## What the task asks
Please repeat exactly the lines below from the one containing "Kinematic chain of" down to the one containing "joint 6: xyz", both included, and nothing else.

++++ Given material

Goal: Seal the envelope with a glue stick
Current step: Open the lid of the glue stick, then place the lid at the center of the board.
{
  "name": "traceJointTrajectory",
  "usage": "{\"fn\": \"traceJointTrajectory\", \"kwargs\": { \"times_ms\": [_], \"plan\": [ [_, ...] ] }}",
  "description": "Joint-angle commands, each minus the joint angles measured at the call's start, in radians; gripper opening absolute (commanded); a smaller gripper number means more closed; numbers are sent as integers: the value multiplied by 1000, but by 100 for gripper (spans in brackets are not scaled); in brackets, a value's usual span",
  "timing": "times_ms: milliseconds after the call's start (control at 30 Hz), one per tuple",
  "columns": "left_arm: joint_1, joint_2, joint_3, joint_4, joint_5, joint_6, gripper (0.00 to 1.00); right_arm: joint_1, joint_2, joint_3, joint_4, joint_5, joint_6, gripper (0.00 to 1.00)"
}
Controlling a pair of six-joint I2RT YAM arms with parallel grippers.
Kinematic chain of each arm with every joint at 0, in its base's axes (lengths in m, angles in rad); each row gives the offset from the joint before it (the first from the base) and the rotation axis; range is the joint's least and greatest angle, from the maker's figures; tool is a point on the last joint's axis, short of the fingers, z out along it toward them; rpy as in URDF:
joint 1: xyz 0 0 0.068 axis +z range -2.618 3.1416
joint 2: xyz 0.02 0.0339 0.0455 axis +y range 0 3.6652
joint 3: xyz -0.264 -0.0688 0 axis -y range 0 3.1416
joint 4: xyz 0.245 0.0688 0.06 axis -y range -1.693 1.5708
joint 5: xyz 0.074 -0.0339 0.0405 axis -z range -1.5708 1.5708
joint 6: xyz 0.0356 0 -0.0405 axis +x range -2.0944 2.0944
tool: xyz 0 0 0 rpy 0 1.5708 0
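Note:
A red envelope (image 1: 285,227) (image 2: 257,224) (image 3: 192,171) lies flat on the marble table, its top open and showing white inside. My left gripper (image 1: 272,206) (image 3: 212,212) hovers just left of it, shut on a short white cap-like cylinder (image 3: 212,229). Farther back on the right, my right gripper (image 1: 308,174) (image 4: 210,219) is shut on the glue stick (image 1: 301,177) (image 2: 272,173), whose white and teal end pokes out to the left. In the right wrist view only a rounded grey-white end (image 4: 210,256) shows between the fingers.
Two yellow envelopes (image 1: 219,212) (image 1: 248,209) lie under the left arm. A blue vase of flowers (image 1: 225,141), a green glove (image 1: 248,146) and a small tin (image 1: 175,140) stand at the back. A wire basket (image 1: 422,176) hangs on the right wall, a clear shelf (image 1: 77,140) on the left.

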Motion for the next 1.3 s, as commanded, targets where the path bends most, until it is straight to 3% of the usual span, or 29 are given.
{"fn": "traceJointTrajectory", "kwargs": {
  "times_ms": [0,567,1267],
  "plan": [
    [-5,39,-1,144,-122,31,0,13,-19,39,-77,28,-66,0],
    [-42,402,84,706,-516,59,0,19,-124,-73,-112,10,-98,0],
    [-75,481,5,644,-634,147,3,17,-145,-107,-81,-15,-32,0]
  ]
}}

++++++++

## Reply to the task
Kinematic chain of each arm with every joint at 0, in its base's axes (lengths in m, angles in rad); each row gives the offset from the joint before it (the first from the base) and the rotation axis; range is the joint's least and greatest angle, from the maker's figures; tool is a point on the last joint's axis, short of the fingers, z out along it toward them; rpy as in URDF:
joint 1: xyz 0 0 0.068 axis +z range -2.618 3.1416
joint 2: xyz 0.02 0.0339 0.0455 axis +y range 0 3.6652
joint 3: xyz -0.264 -0.0688 0 axis -y range 0 3.1416
joint 4: xyz 0.245 0.0688 0.06 axis -y range -1.693 1.5708
joint 5: xyz 0.074 -0.0339 0.0405 axis -z range -1.5708 1.5708
joint 6: xyz 0.0356 0 -0.0405 axis +x range -2.0944 2.0944

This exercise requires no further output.